Não se pode aceitar, contudo,
uma instrumentalização da liberdade religiosa para mascarar interesses partidários
e subversão da ordem a que levam o fanatismo religioso e o fundamentalismo com práticas
incompatíveis com o respeito à dignidade humana ou que se tentam impor pela violência. A
liberdade religiosa se contém no conceito da laicidade do Estado, isto é, na garantia
da lei sobre o direito de vivência na fé e de sua expressão no culto e na cultura.
Nesse ambiente, desenvolve-se o diálogo dos princípios ético-políticos em vista do
bem comum e da própria convivência inter-religiosa entre grupos na aspiração da unidade
na Verdade.
“A paz é um dom de Deus e, ao mesmo tempo, um projeto a realizar,
nunca totalmente cumprido.” Uma sociedade que tem a lei de Deus como referência, certamente
forma um estado de elevada cultura moral e espiritual que inspira o direito no respeito
recíproco tanto entre os cidadãos, como no relacionamento entre os povos. Motiva o
trabalho e projeta o desenvolvimento. Um povo livre e respeitado, inclusive e, sobretudo,
pelo Poder, é a maior garantia da paz.
A mensagem conclui com um convite para
que a sociedade atual, com ênfase na juventude, principal preocupação de nosso coração
de Pastor, encontre na fé uma referência estável na conquista da liberdade: “a Verdade
vos libertará”.
Em síntese final, o Papa Bento XVI cita o saudoso e venerável
Paulo VI: “é preciso, antes de tudo, proporcionar à Paz outras armas, que não aquelas
que se destinam a matar e a exterminar a humanidade. São necessárias sobretudo as
armas morais, que dão força e prestígio ao direito internacional; aquela arma, em
primeiro lugar, da observância dos pactos.
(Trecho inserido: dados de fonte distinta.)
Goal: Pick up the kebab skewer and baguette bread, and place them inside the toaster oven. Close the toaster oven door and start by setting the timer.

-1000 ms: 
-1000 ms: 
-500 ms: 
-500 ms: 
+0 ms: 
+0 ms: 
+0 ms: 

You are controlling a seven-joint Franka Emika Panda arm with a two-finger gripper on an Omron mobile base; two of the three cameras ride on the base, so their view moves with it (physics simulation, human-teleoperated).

Celebremos o dia 1º de janeiro,
Dia Mundial da Paz! Sob a proteção da Bem Aventurada Virgem Maria, Mãe de Deus, Mãe
da Igreja e nossa Mãe, no Rio de Janeiro carinhosamente velada do alto do Morro como
Senhora da Penha, peçamos que Ela nos ajude a viver a concórdia, o perdão, a misericórdia
e a partilha, para que assim, nos próximos dias e meses do vindouro ano, esforcemo-nos
para a realização do anseio profético do salmista, cantando e vivendo no cotidiano,
o dia em que a justiça e a paz se abraçarão.